The Lithuanian gap was comparable. Pre-MiCA Lithuanian VASP register required AML-focused compliance plus modest substance. MiCA CASP authorisation required the full substantive framework.

Compliance investment for migration: EUR 100-250k first year for a mid-tier operator in either jurisdiction. This investment substantially exceeded the pre-MiCA all-in cost of EUR 5-20k. The economic step-change drove many smaller operators out of the market.

Supervisory style comparison

Estonia and Lithuania operate substantively different supervisory styles despite both being credible mid-tier MiCA jurisdictions.

Finantsinspektsioon (Estonia) — Estonian directness, compact organisational structure, English-language operational reality, measured approach to substance assessment. Substantive supervisory expectations but not banking-grade depth. Information requests are focused and relatively quick to resolve. Operational style is efficient.

Bank of Lithuania — banking-grade supervisory rigour, larger institutional capacity, formal supervisory engagement, integration with broader Lithuanian financial-services supervisory framework. Substantive depth on prudential, governance, and ICT-framework review. Information requests can be substantial and span multiple rounds.
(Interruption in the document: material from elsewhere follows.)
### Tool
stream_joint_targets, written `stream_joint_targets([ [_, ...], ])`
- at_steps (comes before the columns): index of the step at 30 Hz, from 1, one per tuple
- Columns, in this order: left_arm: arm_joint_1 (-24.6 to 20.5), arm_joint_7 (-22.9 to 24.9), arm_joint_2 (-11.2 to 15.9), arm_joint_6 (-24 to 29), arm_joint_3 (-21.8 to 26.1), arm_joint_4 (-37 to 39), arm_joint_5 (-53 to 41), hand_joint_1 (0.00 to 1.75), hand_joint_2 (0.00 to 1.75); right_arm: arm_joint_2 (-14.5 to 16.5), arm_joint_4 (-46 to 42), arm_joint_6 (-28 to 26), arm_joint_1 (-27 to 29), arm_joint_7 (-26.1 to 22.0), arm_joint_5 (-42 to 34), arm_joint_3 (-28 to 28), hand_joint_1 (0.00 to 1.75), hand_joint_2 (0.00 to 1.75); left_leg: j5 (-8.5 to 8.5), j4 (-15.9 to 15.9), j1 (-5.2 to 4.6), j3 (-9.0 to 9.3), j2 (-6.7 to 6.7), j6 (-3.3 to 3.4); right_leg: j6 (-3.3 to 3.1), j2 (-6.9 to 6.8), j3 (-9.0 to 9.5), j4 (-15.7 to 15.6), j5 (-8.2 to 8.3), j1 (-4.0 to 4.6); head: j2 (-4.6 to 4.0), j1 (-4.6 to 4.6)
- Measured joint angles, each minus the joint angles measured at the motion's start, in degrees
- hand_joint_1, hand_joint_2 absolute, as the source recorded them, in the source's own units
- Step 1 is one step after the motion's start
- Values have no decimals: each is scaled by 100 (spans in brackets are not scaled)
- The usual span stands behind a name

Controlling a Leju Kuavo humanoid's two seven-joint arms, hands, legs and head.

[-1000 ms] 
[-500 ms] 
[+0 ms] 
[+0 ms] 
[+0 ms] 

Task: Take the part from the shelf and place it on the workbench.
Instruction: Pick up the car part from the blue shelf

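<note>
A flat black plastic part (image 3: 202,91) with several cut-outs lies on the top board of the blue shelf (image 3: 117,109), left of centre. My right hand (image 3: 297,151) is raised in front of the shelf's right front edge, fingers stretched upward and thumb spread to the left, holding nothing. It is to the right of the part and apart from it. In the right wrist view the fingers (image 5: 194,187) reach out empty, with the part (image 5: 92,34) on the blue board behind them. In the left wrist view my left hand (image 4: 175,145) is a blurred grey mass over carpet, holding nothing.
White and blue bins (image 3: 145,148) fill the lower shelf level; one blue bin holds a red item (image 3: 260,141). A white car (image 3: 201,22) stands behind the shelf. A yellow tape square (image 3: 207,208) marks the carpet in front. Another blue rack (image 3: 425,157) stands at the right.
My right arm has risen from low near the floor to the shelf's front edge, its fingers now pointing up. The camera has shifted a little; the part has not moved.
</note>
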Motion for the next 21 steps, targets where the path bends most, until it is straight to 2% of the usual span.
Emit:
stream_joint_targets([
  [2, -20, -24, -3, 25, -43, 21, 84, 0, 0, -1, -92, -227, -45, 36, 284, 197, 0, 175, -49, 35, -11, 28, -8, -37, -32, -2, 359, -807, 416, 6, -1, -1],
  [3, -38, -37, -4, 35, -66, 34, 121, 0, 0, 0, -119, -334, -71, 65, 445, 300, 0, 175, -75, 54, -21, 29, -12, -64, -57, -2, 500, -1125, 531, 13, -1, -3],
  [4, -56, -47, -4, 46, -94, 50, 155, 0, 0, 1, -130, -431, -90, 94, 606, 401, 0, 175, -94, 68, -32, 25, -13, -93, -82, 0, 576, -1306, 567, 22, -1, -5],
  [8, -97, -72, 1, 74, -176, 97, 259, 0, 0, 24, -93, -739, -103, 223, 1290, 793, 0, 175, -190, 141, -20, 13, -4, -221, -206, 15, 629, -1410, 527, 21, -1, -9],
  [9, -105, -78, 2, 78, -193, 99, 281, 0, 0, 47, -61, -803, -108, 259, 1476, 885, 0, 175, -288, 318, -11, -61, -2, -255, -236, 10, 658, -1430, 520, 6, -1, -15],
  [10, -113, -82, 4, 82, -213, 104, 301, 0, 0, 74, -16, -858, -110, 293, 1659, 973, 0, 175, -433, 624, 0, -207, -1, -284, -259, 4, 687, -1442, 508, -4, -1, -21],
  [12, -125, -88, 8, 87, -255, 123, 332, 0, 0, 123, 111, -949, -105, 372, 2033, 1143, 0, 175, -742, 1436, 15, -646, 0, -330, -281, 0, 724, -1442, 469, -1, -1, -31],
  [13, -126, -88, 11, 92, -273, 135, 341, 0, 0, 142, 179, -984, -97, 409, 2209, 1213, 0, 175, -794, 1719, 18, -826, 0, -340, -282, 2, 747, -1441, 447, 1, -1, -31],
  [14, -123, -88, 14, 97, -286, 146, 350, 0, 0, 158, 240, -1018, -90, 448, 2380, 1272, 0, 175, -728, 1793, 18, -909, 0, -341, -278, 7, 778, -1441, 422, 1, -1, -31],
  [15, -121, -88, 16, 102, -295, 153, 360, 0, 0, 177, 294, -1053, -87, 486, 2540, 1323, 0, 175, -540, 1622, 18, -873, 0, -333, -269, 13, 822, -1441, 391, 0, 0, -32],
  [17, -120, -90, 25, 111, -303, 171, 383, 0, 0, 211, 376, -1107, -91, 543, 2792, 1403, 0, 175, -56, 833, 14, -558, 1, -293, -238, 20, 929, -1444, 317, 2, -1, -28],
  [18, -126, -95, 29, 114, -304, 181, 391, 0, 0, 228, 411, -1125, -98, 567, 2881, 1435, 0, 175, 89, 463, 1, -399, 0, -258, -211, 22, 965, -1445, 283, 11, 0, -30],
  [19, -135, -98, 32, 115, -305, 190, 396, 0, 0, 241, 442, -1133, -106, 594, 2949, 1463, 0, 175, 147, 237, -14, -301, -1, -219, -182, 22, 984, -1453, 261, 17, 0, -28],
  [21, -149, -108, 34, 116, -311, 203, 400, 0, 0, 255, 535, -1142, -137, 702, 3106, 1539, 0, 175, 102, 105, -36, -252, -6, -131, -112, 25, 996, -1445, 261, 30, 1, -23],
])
For operators comfortable with substantive supervisory engagement and seeking banking-grade reputational signal, Lithuania. For operators seeking efficient, directly-engaged supervisory relationship at the credible-mid-tier level, Estonia.

Neither supervisor is operating a low-substance regime. Pre-MiCA Estonian and Lithuanian operators sometimes expected the supervisory style to track the lighter pre-MiCA framework. Both authorities have substantially upgraded supervisory expectations under MiCA and operate at substantive depth.

Operating economics — Estonia vs Lithuania

For new entrants choosing between Estonia and Lithuania post-transition, the operating economics:

First-year cost (mid-tier CASP):

  • Estonia: EUR 100-200k (Estonian operational presence, Finantsinspektsioon application, professional services, DORA infrastructure)
  • Lithuania: EUR 150-300k (Lithuanian operational presence, Bank of Lithuania application, professional services, DORA infrastructure)

Ongoing annual cost:

  • Estonia: EUR 80-150k
  • Lithuania: EUR 120-200k

Corporate tax:

  • Estonia: 0% on retained earnings, 20% on distributed profits (distinctive Estonian tax model)
  • Lithuania: 15% standard corporate tax

Professional services pricing:

  • Estonia: Lower (smaller market, less mature professional-services ecosystem)
  • Lithuania: Higher (more established financial-services professional ecosystem)

For operators planning long-term EU operations with substantial profit-retention, Estonia’s distributed-profit tax model can be materially advantageous. For operators expecting consistent profit distribution, the Lithuanian 15% rate may produce comparable or lower total tax burden.

Reputation and passport quality

MiCA passporting is jurisdiction-neutral — operators authorised in either Estonia or Lithuania can passport services across the EU. The licence carries the same passport rights regardless of issuing member state.

However, reputational quality of the licence differs in practice. The reputational signal of a MiCA authorisation depends on the rigour with which the issuing authority is perceived to operate. Both Estonia and Lithuania have credible mid-tier reputational signal — meaningfully stronger than offshore jurisdictions, materially weaker than Germany (BaFin), Luxembourg (CSSF), or Netherlands (DNB).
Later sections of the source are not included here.